:: What the exercise asks ::
Find the string "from" in the listing and report every line that has it.
---------------
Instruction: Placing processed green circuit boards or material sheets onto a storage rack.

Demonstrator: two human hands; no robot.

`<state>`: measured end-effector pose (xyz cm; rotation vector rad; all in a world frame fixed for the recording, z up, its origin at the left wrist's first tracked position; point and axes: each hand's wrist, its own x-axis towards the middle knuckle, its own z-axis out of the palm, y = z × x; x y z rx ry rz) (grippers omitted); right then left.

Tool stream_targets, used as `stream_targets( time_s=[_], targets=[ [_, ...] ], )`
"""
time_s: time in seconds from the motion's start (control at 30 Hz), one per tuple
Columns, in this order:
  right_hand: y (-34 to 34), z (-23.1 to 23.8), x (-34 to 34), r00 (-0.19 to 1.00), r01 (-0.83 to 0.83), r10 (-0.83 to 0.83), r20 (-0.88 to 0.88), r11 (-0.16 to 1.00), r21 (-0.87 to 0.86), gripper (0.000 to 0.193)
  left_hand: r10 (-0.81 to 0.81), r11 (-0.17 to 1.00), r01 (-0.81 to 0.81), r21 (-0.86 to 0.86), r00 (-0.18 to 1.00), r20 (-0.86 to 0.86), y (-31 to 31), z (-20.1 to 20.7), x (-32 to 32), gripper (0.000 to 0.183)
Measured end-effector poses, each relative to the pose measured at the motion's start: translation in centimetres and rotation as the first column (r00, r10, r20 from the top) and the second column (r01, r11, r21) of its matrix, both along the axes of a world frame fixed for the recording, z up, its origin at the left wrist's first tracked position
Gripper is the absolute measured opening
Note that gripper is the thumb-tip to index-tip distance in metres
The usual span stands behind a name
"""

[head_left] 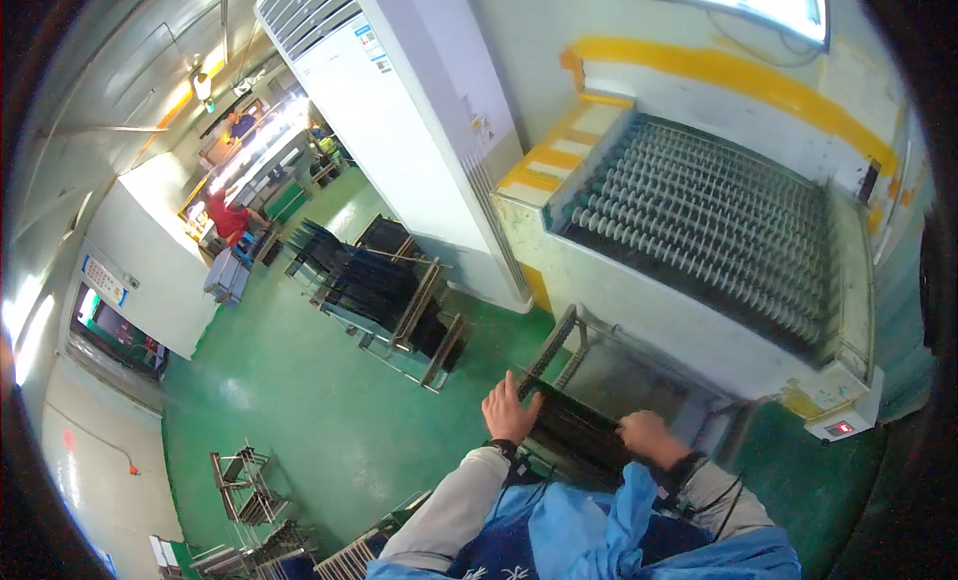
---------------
:: Completed task ::
time_s: time in seconds from the motion's start (control at 30 Hz), one per tuple
Measured end-effector poses, each relative to the pose measured at the motion's start: translation in centimetres and rotation as the first column (r00, r10, r20 from the top) and the second column (r01, r11, r21) of its matrix, both along the axes of a world frame fixed for the recording, z up, its origin at the left wrist's first tracked position

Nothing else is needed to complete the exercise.